* **Your goal**
Using the listing below, set down exactly the lines from the one that contains "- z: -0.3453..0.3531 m" through the one that contains "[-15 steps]", with no pictures.

* **Given material**
--

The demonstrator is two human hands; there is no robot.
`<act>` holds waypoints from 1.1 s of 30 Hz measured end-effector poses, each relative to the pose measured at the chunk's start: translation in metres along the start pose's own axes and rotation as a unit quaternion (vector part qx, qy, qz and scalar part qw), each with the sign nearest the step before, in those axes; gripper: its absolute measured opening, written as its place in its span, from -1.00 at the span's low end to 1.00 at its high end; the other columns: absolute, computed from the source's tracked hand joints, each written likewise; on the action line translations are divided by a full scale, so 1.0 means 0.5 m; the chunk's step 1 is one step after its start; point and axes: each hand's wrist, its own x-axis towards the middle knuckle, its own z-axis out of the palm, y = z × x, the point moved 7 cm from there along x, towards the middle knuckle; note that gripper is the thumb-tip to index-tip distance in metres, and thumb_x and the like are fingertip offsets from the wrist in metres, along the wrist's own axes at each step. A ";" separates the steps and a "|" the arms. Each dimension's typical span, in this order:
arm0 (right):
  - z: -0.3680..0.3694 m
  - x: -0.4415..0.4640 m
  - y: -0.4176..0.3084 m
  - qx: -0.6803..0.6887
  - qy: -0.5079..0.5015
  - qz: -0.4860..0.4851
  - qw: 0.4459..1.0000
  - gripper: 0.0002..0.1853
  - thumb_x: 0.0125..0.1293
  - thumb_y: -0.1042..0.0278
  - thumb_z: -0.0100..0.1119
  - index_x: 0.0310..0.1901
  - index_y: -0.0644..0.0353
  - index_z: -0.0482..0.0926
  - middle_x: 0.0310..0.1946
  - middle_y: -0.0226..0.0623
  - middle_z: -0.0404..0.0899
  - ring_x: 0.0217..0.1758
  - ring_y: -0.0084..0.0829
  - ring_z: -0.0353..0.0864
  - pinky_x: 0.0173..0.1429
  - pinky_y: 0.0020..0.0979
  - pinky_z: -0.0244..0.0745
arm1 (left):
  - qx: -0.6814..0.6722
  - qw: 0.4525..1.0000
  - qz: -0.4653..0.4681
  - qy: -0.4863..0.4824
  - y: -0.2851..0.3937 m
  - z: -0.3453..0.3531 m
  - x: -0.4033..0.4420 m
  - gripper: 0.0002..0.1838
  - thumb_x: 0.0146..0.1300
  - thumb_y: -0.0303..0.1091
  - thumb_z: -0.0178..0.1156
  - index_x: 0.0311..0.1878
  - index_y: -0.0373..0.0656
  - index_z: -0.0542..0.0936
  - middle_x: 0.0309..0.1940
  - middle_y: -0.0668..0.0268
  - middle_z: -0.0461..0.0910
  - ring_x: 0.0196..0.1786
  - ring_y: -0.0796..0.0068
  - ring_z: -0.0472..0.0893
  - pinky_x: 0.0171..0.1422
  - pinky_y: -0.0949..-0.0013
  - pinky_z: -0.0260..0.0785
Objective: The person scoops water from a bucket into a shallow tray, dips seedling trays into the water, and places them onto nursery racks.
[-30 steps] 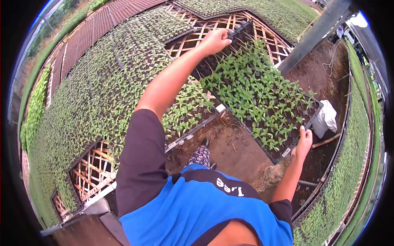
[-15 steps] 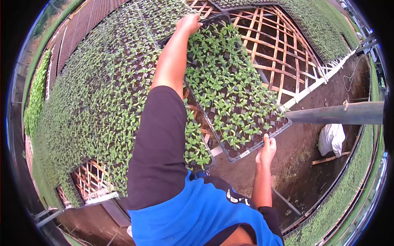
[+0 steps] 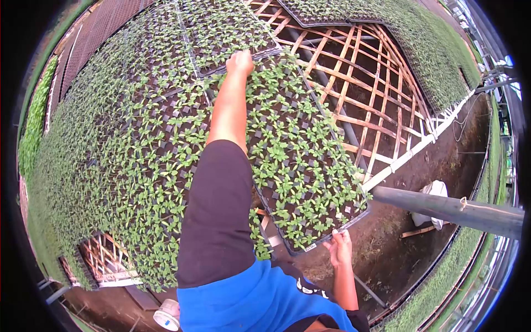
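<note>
A black seedling tray (image 3: 303, 157) full of small green plants lies on the bamboo-slat bench, among other trays. My left hand (image 3: 239, 62) is closed at its far edge, the fingertips hidden from view. At the near edge, my right hand (image 3: 339, 249) has its palm turned up and its fingers curled against the rim, close to the right corner. Left of the held tray, more seedlings (image 3: 160, 149) stand in trays packed side by side. A narrow gap with slats shows beside the tray's near left edge.
Bare bamboo lattice (image 3: 365, 94) lies right of the tray, bordered by a white rail (image 3: 404, 160). A dark pole (image 3: 448, 209) juts in from the right. Beyond it, a white sack (image 3: 434, 193) rests on the soil. A white bucket (image 3: 167, 314) is at lower left.
The tray's far end has come down level with the neighbouring trays, and its left side now sits closer to them. My right hand has loosened from a thumb-on-top pinch to a palm-up hold.
</note>
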 end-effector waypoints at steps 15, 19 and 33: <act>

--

* **Written answer**
  - z: -0.3453..0.3531 m
  - x: -0.4033..0.4420 m
  - gripper: 0.0002..0.1838
  - thumb_x: 0.0146..0.1300
  - thumb_y: -0.0303..0.1091
  - thumb_z: -0.0178..0.1156
  - index_x: 0.0311..0.1878
  - index_y: -0.0373..0.0656
  - index_z: -0.0542..0.0936
  - middle_x: 0.0309..0.1940
  - middle_y: -0.0668..0.0268
  - middle_z: -0.0461..0.0910
  - ring_x: 0.0196..0.1786
  - ring_y: -0.0796..0.0068
  - ring_z: -0.0472..0.0893
  - pinky_x: 0.0171..0.1422
  - pinky_y: -0.0949..-0.0013
  - pinky_z: -0.0260..0.0785
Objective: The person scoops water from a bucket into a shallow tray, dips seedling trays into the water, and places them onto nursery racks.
[-30 steps] 
[-15 steps] 

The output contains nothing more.